(EXERCISE DESCRIPTION) Return all of the data exactly, with nothing left out but the pictures.

· · · · ·

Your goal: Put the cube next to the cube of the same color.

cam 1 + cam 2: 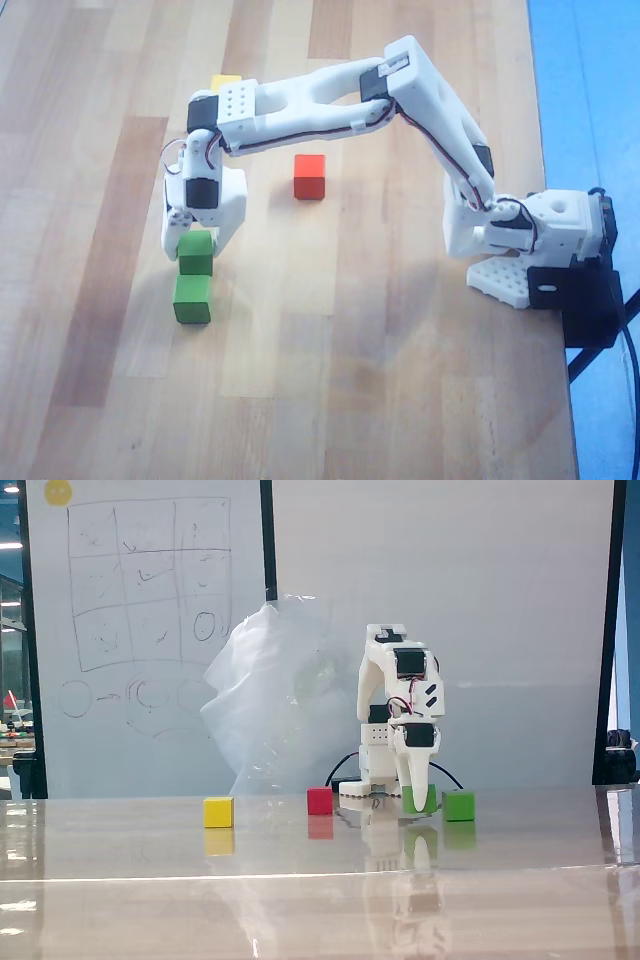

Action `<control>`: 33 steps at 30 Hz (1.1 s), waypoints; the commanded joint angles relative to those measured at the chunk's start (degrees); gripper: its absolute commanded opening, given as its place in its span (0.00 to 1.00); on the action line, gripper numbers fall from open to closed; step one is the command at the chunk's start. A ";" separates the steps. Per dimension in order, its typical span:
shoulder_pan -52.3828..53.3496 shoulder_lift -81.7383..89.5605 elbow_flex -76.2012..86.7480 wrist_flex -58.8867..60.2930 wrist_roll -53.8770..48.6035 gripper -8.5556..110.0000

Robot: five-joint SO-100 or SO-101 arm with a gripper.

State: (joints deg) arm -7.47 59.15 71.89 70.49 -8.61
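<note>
1. The white arm (330, 95) is seen reaching from its base (530, 235), at the right of the overhead view, across the wooden table (380, 380) to the left.
2. The claw (196, 245) is pointed downward, and its two fingers are closed against the sides of the darker green cube (196, 253); the cube is held between them.
3. In the fixed view, the held cube (421, 799) is seen low between the fingers (410, 788), at or just above the table surface; contact with the table cannot be confirmed.
4. The brighter green cube (192, 299) is seen just below the held cube in the overhead view, close beside it or touching. In the fixed view it (459, 805) is seen just right of the claw.
5. A red cube (309, 176) is recorded apart from the green pair, nearer the middle of the table.
6. A yellow cube (225, 81) is partly hidden behind the arm in the overhead view; in the fixed view it (218, 812) is seen well to the left.
</note>
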 commanded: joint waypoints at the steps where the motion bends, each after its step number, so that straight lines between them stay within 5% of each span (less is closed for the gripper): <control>1: 0.00 1.41 -4.39 1.05 0.53 0.17; 12: -0.70 7.03 -4.92 8.35 4.92 0.39; 26: 1.58 38.67 -2.37 20.21 6.06 0.29; 33: 11.25 57.30 15.73 18.46 5.98 0.19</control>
State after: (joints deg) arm -0.97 104.33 81.39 90.62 -2.90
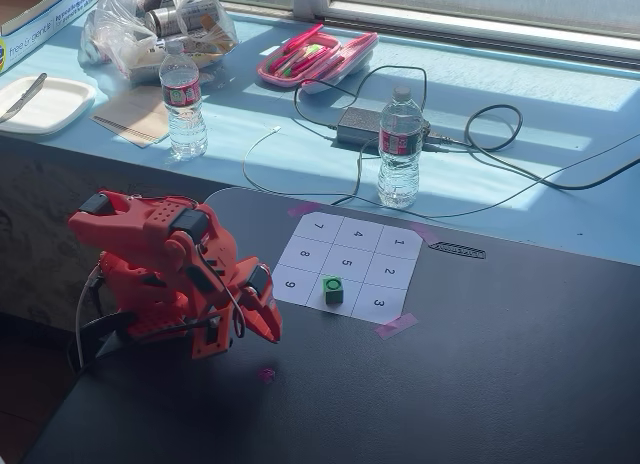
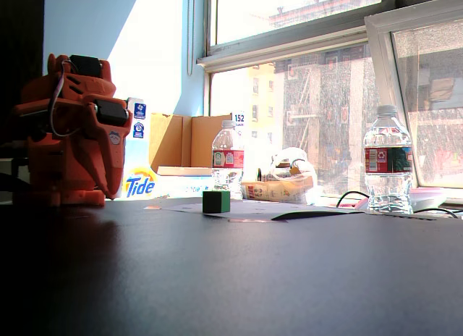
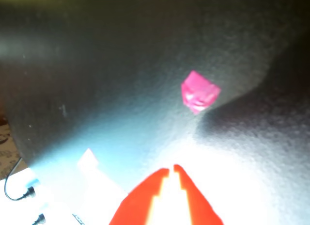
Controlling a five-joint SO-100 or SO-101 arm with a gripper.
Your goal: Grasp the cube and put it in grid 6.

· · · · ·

(WRITTEN SOLUTION)
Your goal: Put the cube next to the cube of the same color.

cam 1 + cam 2: 

Action `<control>`: 33 steps at 30 Hz (1.1 s), waypoints; the commanded joint angles relative to those measured at the chunk's start (degrees); gripper: its absolute commanded opening, given as its place in its span (0.00 to 1.00); on the action line, gripper numbers fall from open to closed; step one is the command at the chunk's start. A ";" separates the steps. Per dimension in order, its typical span:
shoulder_pan -52.3828..53.3496 shoulder_lift -81.7383..89.5605 elbow_flex -76.2012..86.7480 wrist_flex -58.8867..60.2930 wrist_roll -53.8770..48.6035 gripper -8.5556..110.0000

Robot: five-joint SO-100 or SO-101 arm with a gripper.

State: (joints deg) arm -7.47 59.15 71.89 70.49 -8.61
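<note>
1. The white arm (330, 95) is seen reaching from its base (530, 235), at the right of the overhead view, across the wooden table (380, 380) to the left.
2. The claw (196, 245) is pointed downward, and its two fingers are closed against the sides of the darker green cube (196, 253); the cube is held between them.
3. In the fixed view, the held cube (421, 799) is seen low between the fingers (410, 788), at or just above the table surface; contact with the table cannot be confirmed.
4. The brighter green cube (192, 299) is seen just below the held cube in the overhead view, close beside it or touching. In the fixed view it (459, 805) is seen just right of the claw.
5. A red cube (309, 176) is recorded apart from the green pair, nearer the middle of the table.
6. A yellow cube (225, 81) is partly hidden behind the arm in the overhead view; in the fixed view it (218, 812) is seen well to the left.
</note>
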 commanded: joint waypoints at the steps where the motion bends, each after its step number, so that straight lines between them stay within 5% of each span (less is closed for the gripper): <control>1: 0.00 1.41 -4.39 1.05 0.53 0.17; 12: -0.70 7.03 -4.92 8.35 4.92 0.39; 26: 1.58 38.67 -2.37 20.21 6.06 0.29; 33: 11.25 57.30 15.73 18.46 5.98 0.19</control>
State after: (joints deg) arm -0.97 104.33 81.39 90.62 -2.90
Controlling a five-joint SO-100 or SO-101 arm with a gripper.
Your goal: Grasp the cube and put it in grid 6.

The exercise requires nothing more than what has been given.